Pete Peterson began teaching high school English in 1996 and enthusiastically coached football, girls basketball and track. It was during this time that Pete began to be active in contract negotiations, working on his district’s first extra-curricular contract following the Castle Rock Decision as a teacher representative. Pete then received his Master’s Degree in Educational Leadership from Washington State University and embarked on his career as a building administrator for the next 18 years. During this time he worked on behalf of his districts negotiating with the WEA, PSE as well as his own principals associations.
Pete earned his superintendent credential at WSU in 2015 and began serving as a school district superintendent in 2018. He immediately created a collaborative culture with bargaining units there and has had no work stoppages while negotiating multiple contracts and MOU”s during COVID and beyond, while working with local and state legislators to change and better fund the K-12 system. Pete currently serves as the SAC President for the ESD 123 region and works with educators around the state to better prepare administrators for their careers and mentors new administrators and superintendents. Pete’s mentoring focuses on creating positive culture and relationships within school systems and encourages administrators to reflect on their many positive attributes before tackling challenges.

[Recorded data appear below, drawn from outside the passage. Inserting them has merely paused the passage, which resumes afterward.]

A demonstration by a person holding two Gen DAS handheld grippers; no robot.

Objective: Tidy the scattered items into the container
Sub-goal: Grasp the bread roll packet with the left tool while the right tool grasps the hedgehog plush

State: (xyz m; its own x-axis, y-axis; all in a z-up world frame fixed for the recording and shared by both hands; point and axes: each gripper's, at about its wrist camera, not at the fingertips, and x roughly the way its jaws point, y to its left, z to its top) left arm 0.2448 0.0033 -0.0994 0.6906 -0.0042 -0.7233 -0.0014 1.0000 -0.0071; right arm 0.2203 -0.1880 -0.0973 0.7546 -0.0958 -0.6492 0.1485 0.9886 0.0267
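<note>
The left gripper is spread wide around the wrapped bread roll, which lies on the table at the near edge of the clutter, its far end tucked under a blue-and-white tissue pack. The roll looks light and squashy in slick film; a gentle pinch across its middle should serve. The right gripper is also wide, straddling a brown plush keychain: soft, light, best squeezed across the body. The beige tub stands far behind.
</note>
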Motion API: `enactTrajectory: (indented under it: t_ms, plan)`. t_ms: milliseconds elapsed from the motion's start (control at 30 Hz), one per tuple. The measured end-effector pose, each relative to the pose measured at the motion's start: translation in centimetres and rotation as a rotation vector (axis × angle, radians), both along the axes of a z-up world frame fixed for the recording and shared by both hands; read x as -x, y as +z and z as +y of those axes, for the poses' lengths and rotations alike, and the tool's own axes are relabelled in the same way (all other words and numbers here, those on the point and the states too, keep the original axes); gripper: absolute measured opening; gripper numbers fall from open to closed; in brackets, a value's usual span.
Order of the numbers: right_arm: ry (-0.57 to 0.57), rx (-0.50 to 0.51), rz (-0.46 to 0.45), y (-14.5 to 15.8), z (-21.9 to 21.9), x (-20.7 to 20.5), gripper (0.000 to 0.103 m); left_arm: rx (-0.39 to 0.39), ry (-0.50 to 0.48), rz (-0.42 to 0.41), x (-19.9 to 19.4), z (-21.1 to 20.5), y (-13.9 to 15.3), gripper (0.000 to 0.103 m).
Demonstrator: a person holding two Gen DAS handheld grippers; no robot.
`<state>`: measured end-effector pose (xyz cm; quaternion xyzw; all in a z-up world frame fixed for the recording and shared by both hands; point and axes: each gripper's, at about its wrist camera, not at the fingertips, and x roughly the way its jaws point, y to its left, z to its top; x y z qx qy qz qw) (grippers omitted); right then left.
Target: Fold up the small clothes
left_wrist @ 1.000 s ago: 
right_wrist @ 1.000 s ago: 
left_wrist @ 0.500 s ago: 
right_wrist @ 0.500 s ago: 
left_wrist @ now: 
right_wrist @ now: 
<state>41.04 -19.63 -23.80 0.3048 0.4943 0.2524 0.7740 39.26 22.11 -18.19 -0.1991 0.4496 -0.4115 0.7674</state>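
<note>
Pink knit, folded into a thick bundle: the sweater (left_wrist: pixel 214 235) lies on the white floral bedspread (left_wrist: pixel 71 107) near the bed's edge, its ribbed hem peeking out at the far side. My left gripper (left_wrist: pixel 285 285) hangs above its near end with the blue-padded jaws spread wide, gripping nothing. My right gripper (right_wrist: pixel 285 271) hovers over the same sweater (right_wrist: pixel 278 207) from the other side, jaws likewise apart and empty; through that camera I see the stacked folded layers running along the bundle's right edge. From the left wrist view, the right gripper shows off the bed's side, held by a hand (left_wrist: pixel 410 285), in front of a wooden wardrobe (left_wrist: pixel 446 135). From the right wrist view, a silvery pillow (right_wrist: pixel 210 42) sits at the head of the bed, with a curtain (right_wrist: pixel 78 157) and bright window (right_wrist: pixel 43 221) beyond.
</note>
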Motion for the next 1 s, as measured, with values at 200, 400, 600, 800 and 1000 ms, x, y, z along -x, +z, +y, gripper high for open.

Pete, his wife Shelly and two German Shepherds enjoy spending time at their property outside Randle, WA, where they enjoy nature, nurture yearly crops of blackberries and blueberries, and dodge the wayward elk that wander through from time to time.
Jeffrey MacDonald Hardesty, EdD began his career in education during the mid-90s as teacher and co-developer of a new school for students struggling in the mainstream setting. This experience drove his curiosity about systemic barriers to meeting the needs of all students in a school system. Over the past 27 years, as teacher, principal, and now superintendent, Dr. Hardesty has worked to inform instructional practice, policy development, and legislative decisions to address his perceived system barriers.
During this career journey he pursued a master’s degree at Eastern Washington University to study research taking shape in the 90s around attention deficit hyperactivity disorder (ADHD) in adolescents, where he then promoted more informed instructional practices for students struggling with ADHD. Twenty years later he pursued a doctorate through Washington State University to understand better the role that educator disposition, namely empathy, plays during collaboration about instructional practice when serving underrepresented students. This study, coupled with decades of initiative implementation, advanced a deep understanding for how, when and where policy and practice fragment at the local level, and for how this fragmentation can be prevented through systems-thinking and procedural alignment.
While serving his remote and rural community in eastern Washington State, Dr. Hardesty enjoys construction, gardening, hunting and fishing with his wife, children, and brothers, and on occasion, working with legislators and the wildlife commission to inform state policy to support wildlife populations.